Kendimi kum üstünde cehennem sıcağında buldum. Etrafıma baktığımda ise tahta direklere kılçla, evet gerçek bir kılçla, vuran delikanlılar gördüm. Fransızcaya benzeyen bir dille konuşan bir kişi bağırdığı zaman, hepsi bir hareketler bütününü gerçekleştiriyordu. Savurma, saplama, üstten indirme… Omzumdan biri beni dürttü ve bana bağırmaya başladı, herkes bana bakıyordu. Refleks olarak elimdeki kılıcı kaldırdım ve cılız kollarımla yaptıkları hareketleri yapmaya çalıştım. Herkes gülmeye başlamıştı. Eğitmen bana döndü ve tam tokadını kaldırmıştı ki her yer karardı.
Yeniden tuvaletteydim. Aynanın karşısında bakakalmıştım. Bu sefer şimdi, dünden daha iyi gelmişti. Daha az yorucuydu en azından. Hemen sınıfa gittim fakat kimse orada değildi. Dışarı baktığımda ise hiçbir şeyi yerinde göremedim. Teneffüs olmuştu herhalde. Saatime baktım ve saatin 5 dakika ileri , tarihin ise yıllar sonrası olduğunu gördüm. Nasıl olmuştu da saatim bozulmuştu? Sınıfa girdim ve pencereden dışarı baktım. Basketbol sahasında koskocaman bir delik vardı ve camlar çatlaktı. Yavaşça sınıftan çıkıp aşağı kata indim. Orada gördüklerime ise inanamadım. Bir grup koruyucu kıyafetli insan, normal sıralarda oturmuş, bir varilin içinde yanan ateşin eşliğinde ders dinliyordu. Sanki geçmiştekiler ve bugünün özellikleri birleşmişti… Her tarafı yeşiller kaplamıştı. Adeta sarmaşıklar ve beton birbirleriyle savaşıyordu. Etrafta korkunç bir hava vardı. Herkes ölü gibiydi ama ruhları bedenlerindeydi hala. Birden bir şimşek edasıyla kafama çaktı: yoksa bu sefer geçmişi değilde geleceği mi görüyordum? Aynı şimşeğin ışığıyla birden ortam değişti.

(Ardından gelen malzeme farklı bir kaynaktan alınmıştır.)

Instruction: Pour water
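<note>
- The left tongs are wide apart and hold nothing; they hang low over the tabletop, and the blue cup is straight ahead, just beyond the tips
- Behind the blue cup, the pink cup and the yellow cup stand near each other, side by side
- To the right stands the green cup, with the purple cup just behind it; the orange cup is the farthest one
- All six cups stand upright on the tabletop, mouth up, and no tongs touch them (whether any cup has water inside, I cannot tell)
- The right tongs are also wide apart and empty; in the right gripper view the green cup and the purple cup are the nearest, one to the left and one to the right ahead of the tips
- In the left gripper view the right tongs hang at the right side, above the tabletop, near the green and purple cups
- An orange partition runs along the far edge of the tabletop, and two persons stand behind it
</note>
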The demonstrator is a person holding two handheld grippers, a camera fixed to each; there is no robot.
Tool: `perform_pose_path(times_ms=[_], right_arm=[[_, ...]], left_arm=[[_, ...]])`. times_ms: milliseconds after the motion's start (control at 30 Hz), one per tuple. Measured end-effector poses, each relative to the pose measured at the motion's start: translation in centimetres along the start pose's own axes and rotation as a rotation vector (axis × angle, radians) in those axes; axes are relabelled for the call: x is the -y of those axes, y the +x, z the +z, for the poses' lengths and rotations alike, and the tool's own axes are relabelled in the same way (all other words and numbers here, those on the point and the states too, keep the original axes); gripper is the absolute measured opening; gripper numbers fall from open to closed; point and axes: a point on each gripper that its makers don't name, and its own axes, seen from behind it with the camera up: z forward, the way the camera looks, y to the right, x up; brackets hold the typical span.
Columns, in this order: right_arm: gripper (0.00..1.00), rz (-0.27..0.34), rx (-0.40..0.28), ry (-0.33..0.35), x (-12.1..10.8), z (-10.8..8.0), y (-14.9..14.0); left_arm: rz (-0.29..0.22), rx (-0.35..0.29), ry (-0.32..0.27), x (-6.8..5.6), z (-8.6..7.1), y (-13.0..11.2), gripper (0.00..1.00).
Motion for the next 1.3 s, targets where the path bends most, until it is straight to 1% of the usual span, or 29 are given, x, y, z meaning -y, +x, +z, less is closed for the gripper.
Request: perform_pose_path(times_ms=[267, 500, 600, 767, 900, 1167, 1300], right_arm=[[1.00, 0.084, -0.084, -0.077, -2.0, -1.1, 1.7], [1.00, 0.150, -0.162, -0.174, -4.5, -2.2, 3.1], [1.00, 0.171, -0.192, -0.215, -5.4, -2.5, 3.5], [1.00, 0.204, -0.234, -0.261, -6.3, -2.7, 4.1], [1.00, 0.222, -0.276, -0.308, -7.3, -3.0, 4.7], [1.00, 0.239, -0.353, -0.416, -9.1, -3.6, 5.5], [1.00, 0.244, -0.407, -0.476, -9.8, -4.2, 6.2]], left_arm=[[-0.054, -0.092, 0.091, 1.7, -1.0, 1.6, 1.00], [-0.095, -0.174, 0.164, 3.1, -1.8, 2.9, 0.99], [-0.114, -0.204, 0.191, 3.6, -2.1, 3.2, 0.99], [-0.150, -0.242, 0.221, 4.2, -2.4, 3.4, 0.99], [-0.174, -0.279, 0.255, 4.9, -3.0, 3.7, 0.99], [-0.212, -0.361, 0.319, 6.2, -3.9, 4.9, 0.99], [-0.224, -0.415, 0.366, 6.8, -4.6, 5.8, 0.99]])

Felsefe sınıfının kapısını tıklatıp içeri girdim. Öğretmenin kafa sallamasıyla yerime geçip oturdum ve derse kulak verdim. “Çocuklar geçmiş mi daha önemlidir, gelecek mi, bugün mü?” Birkaç farklı ses yükseldi, çoğu kişi seçeneklerden birini seçmişti. Bir anda aklıma bir şey geldi. “Hepsi birbirinden önemlidir hocam. Ne de olsa geçmişimiz bizim kimliğimizdir, ne yaptık ne ettik geçmişimizdir. Herkes herkesin geçmişini az çok bilir. Düşüncelerimiz, hayallerimiz ve bir insanın kendisi bugündür, ancak birey bilir kendisini bu dönemde. Gelecek ise belirsizdir ama asla korkutucu değil. Gelecek, insana umut verir. Geçmişteki yanlışlarından arındırır insanı, ve bugünkü düşlerini besler. Her biri bağlantılıdır ve birbirini destekler. İnsanın ruhu geçmişinden, bugününden ve geleceğinden beslenir. Sizce hocam, hangisi daha önemlidir?”